Uma travesti que sonha em transformar radicalmente o mundo em que a gente vive. Sonho com um mundo de liberdade.


Sua vitória foi das mais bonitas do legislativo municipal. Dedica ela a alguém? Há alguém em quem se espelhe?
A vitória foi de um projeto político necessário, ainda mais em uma cidade tão conservadora como Niterói. Mas esse projeto não começou hoje, se iniciou na campanha de Taliria Petrone em 2016. Uma campanha ousada por uma Niterói negra feminista LGBT e popular que foi o mandato mais votado da cidade naquele ano. Após o assassinato da Mari e a difícil decisão de Taliria ir para a Câmara Federal, eu continuei as lutas em Niterói como um legado porque sabemos da importância da política municipal.

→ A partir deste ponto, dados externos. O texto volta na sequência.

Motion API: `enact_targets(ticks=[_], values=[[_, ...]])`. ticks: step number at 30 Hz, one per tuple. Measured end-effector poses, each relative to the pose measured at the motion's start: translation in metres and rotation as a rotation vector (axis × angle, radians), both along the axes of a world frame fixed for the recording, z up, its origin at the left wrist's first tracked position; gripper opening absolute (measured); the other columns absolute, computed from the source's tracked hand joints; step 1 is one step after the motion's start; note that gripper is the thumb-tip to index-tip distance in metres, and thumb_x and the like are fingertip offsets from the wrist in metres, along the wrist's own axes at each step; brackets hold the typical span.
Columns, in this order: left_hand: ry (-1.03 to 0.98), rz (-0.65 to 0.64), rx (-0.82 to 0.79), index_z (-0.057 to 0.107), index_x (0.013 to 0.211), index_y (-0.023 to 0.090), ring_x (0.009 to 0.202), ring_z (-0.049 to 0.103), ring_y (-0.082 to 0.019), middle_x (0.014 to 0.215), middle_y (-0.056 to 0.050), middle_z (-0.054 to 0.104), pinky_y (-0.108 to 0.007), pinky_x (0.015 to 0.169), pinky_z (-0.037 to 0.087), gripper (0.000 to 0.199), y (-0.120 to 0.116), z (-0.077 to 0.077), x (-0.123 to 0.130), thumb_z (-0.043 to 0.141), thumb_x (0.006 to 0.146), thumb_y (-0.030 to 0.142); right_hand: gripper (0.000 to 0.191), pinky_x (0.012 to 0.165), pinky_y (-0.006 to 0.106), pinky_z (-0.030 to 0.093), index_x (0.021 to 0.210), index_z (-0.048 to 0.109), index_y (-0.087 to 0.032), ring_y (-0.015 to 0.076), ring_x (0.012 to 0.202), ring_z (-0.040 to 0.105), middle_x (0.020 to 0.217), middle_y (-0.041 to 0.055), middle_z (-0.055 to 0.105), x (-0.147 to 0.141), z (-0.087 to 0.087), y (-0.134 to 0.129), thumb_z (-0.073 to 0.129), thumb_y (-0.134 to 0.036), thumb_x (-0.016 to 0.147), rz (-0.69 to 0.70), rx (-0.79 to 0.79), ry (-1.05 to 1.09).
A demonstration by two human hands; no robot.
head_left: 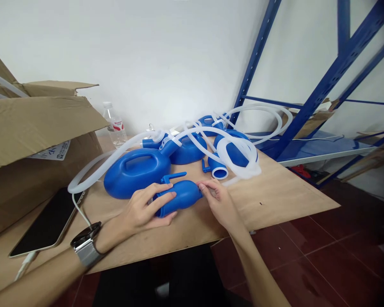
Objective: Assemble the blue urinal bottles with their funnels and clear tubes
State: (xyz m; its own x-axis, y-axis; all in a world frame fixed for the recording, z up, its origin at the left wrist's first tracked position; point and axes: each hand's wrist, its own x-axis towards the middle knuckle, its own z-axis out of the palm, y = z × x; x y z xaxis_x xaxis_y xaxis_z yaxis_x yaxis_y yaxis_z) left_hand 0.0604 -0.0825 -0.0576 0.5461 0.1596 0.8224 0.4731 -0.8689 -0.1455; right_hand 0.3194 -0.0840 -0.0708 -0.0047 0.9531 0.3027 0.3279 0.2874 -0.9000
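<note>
My left hand [147, 207] is wrapped round a blue plastic funnel-shaped urinal head [184, 197], which lies on its side just above the table's front part. A thin blue lever sticks out from its wide end. At its narrow end, the fingertips of my right hand [216, 196] are pinched together; whatever they grip is hidden. Right behind my left hand stands a blue bottle with a moulded handle [131, 175], a clear hose [96, 179] curving over it. A second blue urinal head [219, 172] lies beyond my right hand, its white-rimmed mouth facing me.
More blue bottles [188, 149] and coiled clear hoses [240, 157] crowd the back of the wooden table [288, 192]. To the left are a cardboard box [45, 128], a tablet [48, 226] and a water bottle [115, 128]. A blue metal shelf [307, 111] stands at right.
</note>
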Motion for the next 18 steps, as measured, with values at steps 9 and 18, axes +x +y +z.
enact_targets(ticks=[9, 18], values=[[-0.151, 0.005, -0.184, 0.063, 0.128, 0.018, 0.097, 0.077, -0.025, 0.111, -0.013, 0.075, -0.036, 0.081, 0.067, 0.039, -0.0038, 0.0031, 0.0064, 0.074, 0.092, 0.029, 0.031, 0.107, 0.051, 0.049, 0.095, 0.079, -0.024, 0.0273, 0.102, 0.066, 0.099, 0.0098, 0.073, -0.0018, 0.0079, -0.0029, 0.054, -0.041, 0.103, -0.007, 0.156, -0.069], [-0.238, 0.0, -0.28, 0.059, 0.125, 0.021, 0.096, 0.075, -0.025, 0.107, -0.01, 0.075, -0.037, 0.08, 0.065, 0.036, -0.0035, 0.0053, 0.0105, 0.074, 0.092, 0.026, 0.033, 0.098, 0.045, 0.055, 0.102, 0.082, -0.027, 0.0283, 0.107, 0.058, 0.102, 0.0113, 0.07, -0.0061, 0.0085, -0.0078, 0.051, -0.036, 0.107, -0.169, 0.336, -0.184]])
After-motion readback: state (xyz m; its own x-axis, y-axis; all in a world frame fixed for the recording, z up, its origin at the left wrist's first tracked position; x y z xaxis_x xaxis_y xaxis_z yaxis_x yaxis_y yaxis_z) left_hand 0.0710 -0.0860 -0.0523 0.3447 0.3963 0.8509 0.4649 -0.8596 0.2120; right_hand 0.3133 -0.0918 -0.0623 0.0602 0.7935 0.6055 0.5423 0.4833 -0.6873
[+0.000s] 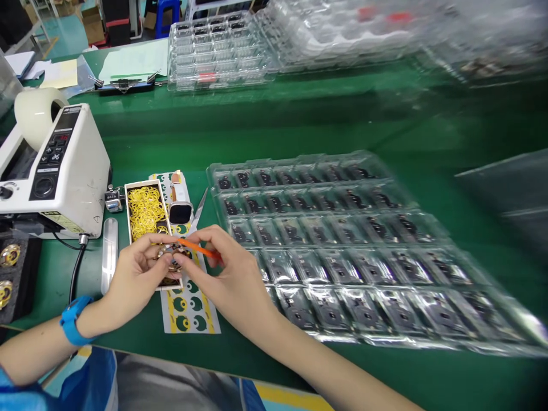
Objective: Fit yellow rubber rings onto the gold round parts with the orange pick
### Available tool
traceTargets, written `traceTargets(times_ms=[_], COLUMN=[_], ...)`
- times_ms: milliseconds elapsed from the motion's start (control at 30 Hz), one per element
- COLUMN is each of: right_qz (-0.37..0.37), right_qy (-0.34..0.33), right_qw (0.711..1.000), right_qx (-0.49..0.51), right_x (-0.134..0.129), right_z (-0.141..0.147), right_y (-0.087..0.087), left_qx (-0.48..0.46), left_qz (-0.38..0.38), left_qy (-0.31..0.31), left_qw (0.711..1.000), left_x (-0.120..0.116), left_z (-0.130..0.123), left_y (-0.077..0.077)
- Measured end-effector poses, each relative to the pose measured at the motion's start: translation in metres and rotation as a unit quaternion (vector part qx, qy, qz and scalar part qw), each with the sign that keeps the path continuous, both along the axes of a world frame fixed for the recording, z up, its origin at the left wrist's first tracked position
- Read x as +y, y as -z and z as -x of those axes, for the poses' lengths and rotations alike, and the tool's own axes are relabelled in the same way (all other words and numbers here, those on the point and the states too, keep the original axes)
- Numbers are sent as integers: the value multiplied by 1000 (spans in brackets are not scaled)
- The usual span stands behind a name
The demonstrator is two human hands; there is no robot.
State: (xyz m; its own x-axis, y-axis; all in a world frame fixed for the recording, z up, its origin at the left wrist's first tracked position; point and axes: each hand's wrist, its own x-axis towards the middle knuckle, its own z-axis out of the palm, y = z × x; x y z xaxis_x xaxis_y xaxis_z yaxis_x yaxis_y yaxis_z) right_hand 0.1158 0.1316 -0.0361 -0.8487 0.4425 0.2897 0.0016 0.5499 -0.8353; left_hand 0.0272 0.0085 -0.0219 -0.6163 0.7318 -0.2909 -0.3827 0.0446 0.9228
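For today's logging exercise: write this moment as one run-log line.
left hand: holds small metal part | right hand: holds orange tool at part | below: box of yellow bands | right: clear tray

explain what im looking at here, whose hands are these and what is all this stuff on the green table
This is one picture from a camera worn on a person's head, looking down at their own two bare hands over a green table. The left hand, with a blue wristband, pinches a small metallic part too small to identify. The right hand holds a thin orange tool against it. Under the hands lie a narrow box of yellow rubber bands and a sheet of round stickers. To the left stands a white tape dispenser machine. To the right is a clear plastic tray with rows of small dark parts.
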Motion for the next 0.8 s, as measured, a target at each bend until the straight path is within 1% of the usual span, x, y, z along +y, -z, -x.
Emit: traceTargets(times_ms=[100,200,233,267,300,333,367,400,433,467,500,533,600,633,667,700,733,800], right_qz=[21,26,20,6,-16,-46,-87,-138,-196,-255,-310,-359,-425,-441,-447,-446,-439,-420], right_qy=[-26,-28,-29,-31,-36,-40,-40,-34,-23,-12,-6,-9,-29,-34,-26,-9,10,34], right_qw=[999,999,999,999,999,997,993,985,972,955,935,915,880,870,866,867,873,885], right_qx=[-17,-12,-8,2,18,40,68,98,127,151,169,184,211,219,223,221,213,196], right_x=[2,3,3,3,3,3,2,2,1,1,0,0,-1,-1,-2,-2,-1,-1], right_z=[2,4,4,5,5,4,3,1,-2,-6,-10,-14,-20,-21,-20,-19,-16,-10], right_y=[-3,-3,-2,-2,-1,-1,-2,-3,-4,-6,-7,-9,-11,-11,-10,-9,-8,-6], left_qx=[7,30,57,104,174,259,348,428,483,508,498,460,323,244,173,114,71,22], left_qz=[-16,2,16,34,49,62,70,76,78,78,83,91,104,104,99,90,80,63], left_qy=[-4,13,28,47,64,71,69,55,36,17,3,-6,-12,-11,-9,-3,6,26], left_qw=[1000,999,998,993,981,961,932,899,871,858,863,883,941,964,980,989,994,997], left_x=[-1,-2,-3,-4,-5,-6,-7,-8,-8,-8,-8,-7,-5,-5,-4,-4,-4,-4], left_z=[-1,-1,0,1,3,5,6,8,9,10,11,12,12,12,11,11,10,8], left_y=[0,2,3,3,3,2,0,-2,-4,-6,-8,-10,-12,-12,-13,-13,-12,-12])
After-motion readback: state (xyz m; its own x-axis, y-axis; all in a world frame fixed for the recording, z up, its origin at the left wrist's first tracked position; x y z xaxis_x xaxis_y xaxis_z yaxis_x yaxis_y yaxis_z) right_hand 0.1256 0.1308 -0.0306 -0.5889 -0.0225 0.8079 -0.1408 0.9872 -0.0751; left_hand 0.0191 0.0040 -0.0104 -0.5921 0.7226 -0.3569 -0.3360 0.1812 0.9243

O que te fez enveredar na política que, hoje em dia, está tão desacreditada pelos brasileiros?
Comecei a me mobilizar na política contra o aumento das mensalidades na faculdade que eu estudava, Anhanguera. A necessidade é o que pauta a vida das pessoas como eu. Transformar a política é uma necessidade para um corpo como o meu. Ou ocupamos os espaços de poder ou vamos sempre aceitar sermos exploradas e dirigidas por uma política que não nos representa.

Durante a campanha, como foi lidar com os ataques pessoais e xingamentos? Pensou em desistir?
Nunca pensei em desistir. Porque sei que é isso que querem, que a gente recue. A gente não pensou em desistir nem com o assassinato de Marielle, que matou muitas de nós por dentro. Mas certamente esses foram os momentos de maior insegurança. A gente quer tá viva pra fazer política, precisamos gritar aos quatro ventos que nossa vida e nossa luta são importantes.

Qual era o seu sonho de infância?
Sempre sonhei em melhorar a vida da minha família. Achava que podia trabalhar bastante pra isso acontecer. Minha avó era passadeira, minha mãe trabalhava em salão, meu sonho era ter uma profissão melhor.
A Niterói que habita seu imaginário perfeito, como seria?
Uma Niterói livre das desigualdades. Onde a distribuição da riqueza fosse justa, onde não tivesse gente sem casa, com esgoto a céu aberto, com encosta caindo. Com uma rede de educação básica ampliada, integral e com creches noturnas para as mulheres poderem trabalhar e deixar seus filhos em segurança. Uma assistência social que ajudasse acolhesse de verdade dando instrumentos e condições para se libertar das violências e ter autonomia. E uma segurança pública que não fosse racista e respeitasse os direitos humanos.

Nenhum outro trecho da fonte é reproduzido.